An alleged Iranian state-backed threat actor known as “Agrius” is currently deploying a new strain of ransomware named “Moneybird” against Israeli organizations.
Agrius has been actively targeting entities in Israel and the Middle East region since at least 2021 under multiple aliases while deployment of data erasers in destructive attacks.
Check Point researchers who discovered the new strain of ransomware believe that Agrios developed it to help expand their operations, while the use of “Moneybird” is yet another of the threat group’s attempts to cover their tracks.
Check Point researchers say threat actors initially gain access to corporate networks by exploiting vulnerabilities in public servers, giving Agrius an initial foothold within the organization’s network.
Next, hackers hide behind Israel-based ProtonVPN nodes to deploy variant ASPXSpy webshells hidden in “Certificate” text files, a tactic Agrius has used in previous campaigns.
After deploying the webshells, the attackers use open source tools that help in network reconnaissance using SoftPerfect Network Scanner, lateral movement, secure communication using Plink/PuTTY, stealing credentials with ProcDump and data exfiltration using FileZilla.
In the next phase of the attack, Agrius retrieves the Moneybird ransomware executable from legitimate file-hosting platforms such as “ufile.io” and “easyupload.io”.

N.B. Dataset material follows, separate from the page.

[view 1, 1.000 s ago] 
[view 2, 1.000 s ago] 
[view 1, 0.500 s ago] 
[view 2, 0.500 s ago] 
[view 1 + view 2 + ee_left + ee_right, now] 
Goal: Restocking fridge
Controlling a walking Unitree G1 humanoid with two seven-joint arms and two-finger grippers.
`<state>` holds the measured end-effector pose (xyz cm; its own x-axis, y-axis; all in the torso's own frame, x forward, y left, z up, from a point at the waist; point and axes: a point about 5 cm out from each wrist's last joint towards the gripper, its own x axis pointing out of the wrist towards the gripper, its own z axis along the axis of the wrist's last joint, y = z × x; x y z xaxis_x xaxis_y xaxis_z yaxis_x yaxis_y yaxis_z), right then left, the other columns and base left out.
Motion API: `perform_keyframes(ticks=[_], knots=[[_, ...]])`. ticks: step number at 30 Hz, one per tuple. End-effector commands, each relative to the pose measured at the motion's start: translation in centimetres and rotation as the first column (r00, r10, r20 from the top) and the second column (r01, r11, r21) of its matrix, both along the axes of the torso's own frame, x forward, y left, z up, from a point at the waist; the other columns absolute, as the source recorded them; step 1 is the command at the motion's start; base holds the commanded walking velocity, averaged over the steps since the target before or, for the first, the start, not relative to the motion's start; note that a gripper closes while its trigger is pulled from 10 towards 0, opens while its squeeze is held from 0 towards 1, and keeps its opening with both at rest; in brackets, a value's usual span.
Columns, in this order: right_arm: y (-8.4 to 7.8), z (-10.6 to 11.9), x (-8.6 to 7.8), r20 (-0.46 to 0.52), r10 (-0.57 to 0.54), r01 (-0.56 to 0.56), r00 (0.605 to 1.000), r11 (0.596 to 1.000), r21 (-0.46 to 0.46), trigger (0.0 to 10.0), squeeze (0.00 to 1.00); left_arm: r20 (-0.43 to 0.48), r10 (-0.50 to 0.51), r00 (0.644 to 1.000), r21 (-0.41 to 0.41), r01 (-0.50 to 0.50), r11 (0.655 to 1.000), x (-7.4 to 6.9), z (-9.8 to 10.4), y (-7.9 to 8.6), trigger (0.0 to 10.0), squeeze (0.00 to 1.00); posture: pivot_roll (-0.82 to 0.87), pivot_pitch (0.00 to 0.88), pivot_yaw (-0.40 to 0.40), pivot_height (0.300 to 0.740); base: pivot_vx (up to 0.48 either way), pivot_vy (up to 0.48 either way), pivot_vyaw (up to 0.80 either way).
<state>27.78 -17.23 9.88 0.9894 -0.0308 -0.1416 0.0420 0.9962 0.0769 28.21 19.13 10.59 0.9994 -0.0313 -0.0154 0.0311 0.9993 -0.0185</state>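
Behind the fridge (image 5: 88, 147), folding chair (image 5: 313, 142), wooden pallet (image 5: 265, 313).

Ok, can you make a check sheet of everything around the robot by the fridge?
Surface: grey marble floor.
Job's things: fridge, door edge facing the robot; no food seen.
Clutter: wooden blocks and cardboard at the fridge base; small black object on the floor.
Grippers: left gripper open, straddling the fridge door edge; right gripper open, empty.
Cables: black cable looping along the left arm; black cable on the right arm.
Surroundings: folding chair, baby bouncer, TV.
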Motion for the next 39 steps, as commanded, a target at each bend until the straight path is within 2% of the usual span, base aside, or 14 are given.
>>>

At launch, the C++ ransomware strain will encrypt target files using AES-256 with GCM (Galois/Counter Mode), generating unique encryption keys for each file and appending encrypted metadata to their end.
In the cases observed by Check Point, the ransomware only targeted “F:\User Shares”, a common shared folder on corporate networks used to store corporate documents, databases and other files related to the collaboration.
This narrow targeting indicates that Moneybird is more about disrupting business than locking down affected computers.
Check Point explains that restoring data and decrypting files would be extremely difficult because the private keys used to encrypt each file are generated using system data GUID, file content, file path and random numbers. .
After the encryption, ransom notes are dropped on the affected systems asking the victim to follow the provided link within 24 hours for instructions on how to restore their data.
“Hello WE ARE MONEYBIRD! All your data is encrypted! If you want to restore it, follow this link within 24 hours,” the Moneybird ransom note reads.
Unlike previous Agrius-related attacks, Moneybird is seen as ransomware, rather than a windshield wiper, intended to generate revenue to fund the malicious operations of threat actors.
However, in the case seen by Check Point Research, the ransom demand was so high that it was known from the start that a payment was unlikely to be made, making the attack essentially destructive.
“Yes, negotiations could be possible, but the demand was extremely high, which leads us to believe that this is part of the trick. They knew that nobody would pay, so damages and data leaks were expected. This was not a windshield wiper,” Eli Smadga, research group leader at Check Point Research, told BleepingComputer.
A simple but effective ransomware
Check Point explains that Moneybird lacks command-line scanning capabilities that allow for victim-specific configurations and greater deployment versatility and instead relies on a built-in configuration blob.
This means that the ransomware’s behavior parameters are preset and cannot be easily adjusted for every target or circumstance, making the strain unsuitable for mass campaigns.
For Agrius, however, Moneybird remains an effective business disruption tool, and further development leading to the release of newer and better versions could make it a formidable threat to a wider range of Israeli organizations.